Why are web servers traditionally started as superuser?

Although POSIX has a standard for capabilities which I think includes CAP_NET_BIND_SERVICE, these are not required for conformance and may in some ways be incompatible with the implementation on, e.g., linux.

Since webservers like apache are not written for only one platform, using root privileges is the most portable method. I suppose it could do this specifically on linux and BSD (or wherever support is detected), but this would mean the behaviour would vary from platform to platform, etc.

It seems to me you could configure your system so that any web server could be used this way; there are some (perhaps clumsy) suggestions about this WRT apache here: NonRootPortBinding.

So why are they traditionally being started as root when afterwards everything is done to get rid of implied security issues that come with it?

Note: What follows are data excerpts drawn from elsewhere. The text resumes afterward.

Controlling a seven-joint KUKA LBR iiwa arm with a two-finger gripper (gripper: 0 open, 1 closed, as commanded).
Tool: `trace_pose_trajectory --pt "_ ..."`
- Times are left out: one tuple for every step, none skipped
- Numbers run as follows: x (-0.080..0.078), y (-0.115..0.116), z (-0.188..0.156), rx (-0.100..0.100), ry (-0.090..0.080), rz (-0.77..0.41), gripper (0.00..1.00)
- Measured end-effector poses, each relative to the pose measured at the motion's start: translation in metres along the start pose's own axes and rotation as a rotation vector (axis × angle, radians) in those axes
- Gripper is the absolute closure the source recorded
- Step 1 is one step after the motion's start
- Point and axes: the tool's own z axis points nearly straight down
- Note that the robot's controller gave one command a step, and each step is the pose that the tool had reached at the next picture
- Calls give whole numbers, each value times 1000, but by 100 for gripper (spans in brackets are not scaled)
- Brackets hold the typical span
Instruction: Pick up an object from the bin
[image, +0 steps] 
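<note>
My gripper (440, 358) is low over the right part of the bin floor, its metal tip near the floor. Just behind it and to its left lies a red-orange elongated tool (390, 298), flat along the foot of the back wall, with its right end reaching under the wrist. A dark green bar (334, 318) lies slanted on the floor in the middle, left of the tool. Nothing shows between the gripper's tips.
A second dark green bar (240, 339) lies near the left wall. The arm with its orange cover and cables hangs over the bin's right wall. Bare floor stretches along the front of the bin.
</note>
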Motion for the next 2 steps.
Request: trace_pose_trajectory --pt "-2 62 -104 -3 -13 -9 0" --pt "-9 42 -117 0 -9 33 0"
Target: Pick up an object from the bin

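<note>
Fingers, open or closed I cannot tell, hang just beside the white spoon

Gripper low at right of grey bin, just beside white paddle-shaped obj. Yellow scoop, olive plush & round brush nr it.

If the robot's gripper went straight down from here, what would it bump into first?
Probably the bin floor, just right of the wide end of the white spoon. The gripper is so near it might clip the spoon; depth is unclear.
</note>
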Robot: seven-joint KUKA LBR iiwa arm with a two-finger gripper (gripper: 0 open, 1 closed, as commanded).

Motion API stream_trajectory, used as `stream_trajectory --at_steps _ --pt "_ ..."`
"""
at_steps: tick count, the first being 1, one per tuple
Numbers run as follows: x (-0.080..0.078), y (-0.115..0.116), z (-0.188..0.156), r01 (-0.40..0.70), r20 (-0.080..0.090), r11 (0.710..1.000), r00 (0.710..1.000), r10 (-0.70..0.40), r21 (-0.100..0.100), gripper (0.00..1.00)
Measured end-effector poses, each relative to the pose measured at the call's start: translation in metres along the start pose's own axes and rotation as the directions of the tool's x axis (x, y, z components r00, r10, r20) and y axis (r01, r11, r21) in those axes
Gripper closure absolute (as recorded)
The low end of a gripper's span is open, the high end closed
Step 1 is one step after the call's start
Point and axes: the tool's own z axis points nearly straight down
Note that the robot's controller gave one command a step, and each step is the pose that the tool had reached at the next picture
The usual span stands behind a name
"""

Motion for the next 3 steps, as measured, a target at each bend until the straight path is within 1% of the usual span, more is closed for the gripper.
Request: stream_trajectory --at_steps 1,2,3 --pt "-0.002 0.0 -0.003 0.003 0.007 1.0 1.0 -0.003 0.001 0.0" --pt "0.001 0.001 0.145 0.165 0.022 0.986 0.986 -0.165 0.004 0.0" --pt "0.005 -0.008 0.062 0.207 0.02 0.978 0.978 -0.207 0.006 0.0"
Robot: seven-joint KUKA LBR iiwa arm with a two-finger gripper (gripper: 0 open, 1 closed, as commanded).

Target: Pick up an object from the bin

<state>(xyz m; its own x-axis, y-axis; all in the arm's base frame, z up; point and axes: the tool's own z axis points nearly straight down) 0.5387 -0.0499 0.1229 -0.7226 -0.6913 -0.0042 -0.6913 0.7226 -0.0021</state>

They're started as root because they usually need to access a privileged port, and traditionally this was the only way to do it. The reason they downgrade afterward is because they do not need privileges subsequently, and to limit the damage potential introduced by the myriad of third party add-on software commonly used by the server.

This is not unreasonable, since the privileged activity is very limited, and by convention many other system daemons run root continuously, including other inet daemons (e.g., sshd).

Keep in mind that if the server were packaged so that it could be run as an unprivileged user with CAP_NET_BIND_SERVICE, this would allow any non-privileged user to start HTTP(S) service, which is perhaps a greater risk.